What you need to do -> Your response should consist of the entire listing, transcribed exactly, with every image left out.

*** Recorded information ***

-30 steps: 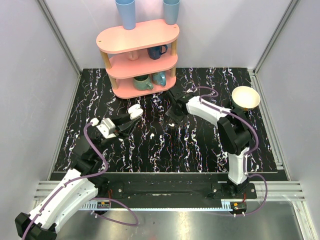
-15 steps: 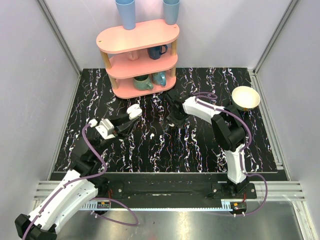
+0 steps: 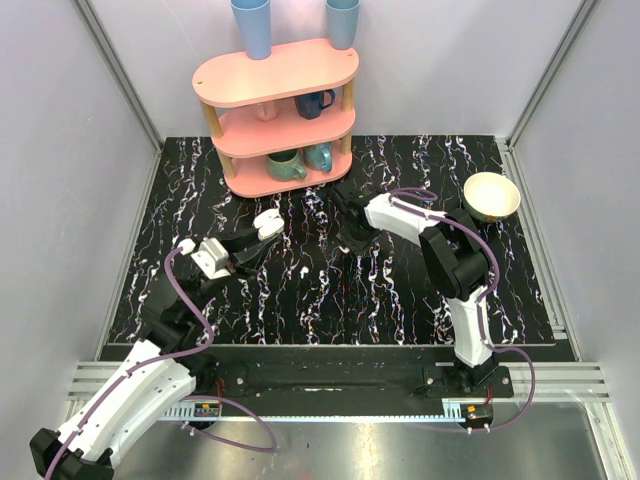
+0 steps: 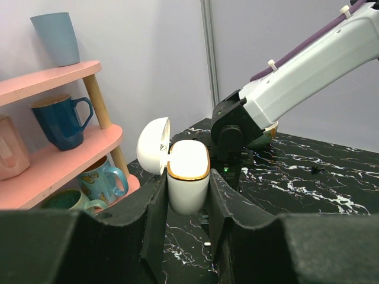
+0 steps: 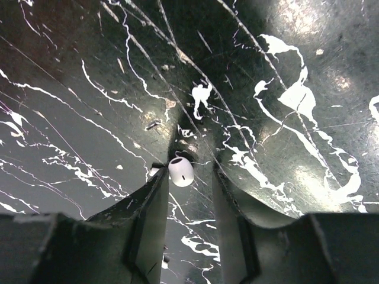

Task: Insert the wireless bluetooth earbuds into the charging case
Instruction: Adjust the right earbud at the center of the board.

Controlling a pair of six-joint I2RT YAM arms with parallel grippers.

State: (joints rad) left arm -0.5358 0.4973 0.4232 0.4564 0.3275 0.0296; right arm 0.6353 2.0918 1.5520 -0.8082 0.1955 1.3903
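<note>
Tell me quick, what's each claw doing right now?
Left claw: shut on the charging case.
Right claw: open, straddling one earbud, not gripping it.

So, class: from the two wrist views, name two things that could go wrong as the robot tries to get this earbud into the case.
1. The earbud lies off-centre between the fingers of the right gripper, close to one side. Closing may flick it across the glossy table.
2. The left gripper holds the open charging case only by its lower body, so pressing an earbud in might tip or shift it.
</note>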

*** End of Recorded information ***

Result of the exercise ->
-30 steps: 
-15 steps: 
+0 steps: 
+0 steps: 
+0 steps: 

Task: Insert the wireless bluetooth earbuds into the charging case
Instruction: Adjust the right earbud at the center of the board.

Controlling a pair of six-joint I2RT YAM arms with parallel grippers.

State: (joints rad) left arm -0.5358 0.4973 0.4232 0.4564 0.3275 0.0296; right arm 0.6353 2.0918 1.5520 -0.8082 0.1955 1.3903
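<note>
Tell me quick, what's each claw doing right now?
Left claw: shut on the charging case.
Right claw: open, straddling one earbud, not gripping it.

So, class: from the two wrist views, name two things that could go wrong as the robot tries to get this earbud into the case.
1. The earbud lies off-centre between the fingers of the right gripper, close to one side. Closing may flick it across the glossy table.
2. The left gripper holds the open charging case only by its lower body, so pressing an earbud in might tip or shift it.
</note>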

This exercise requires no additional answer.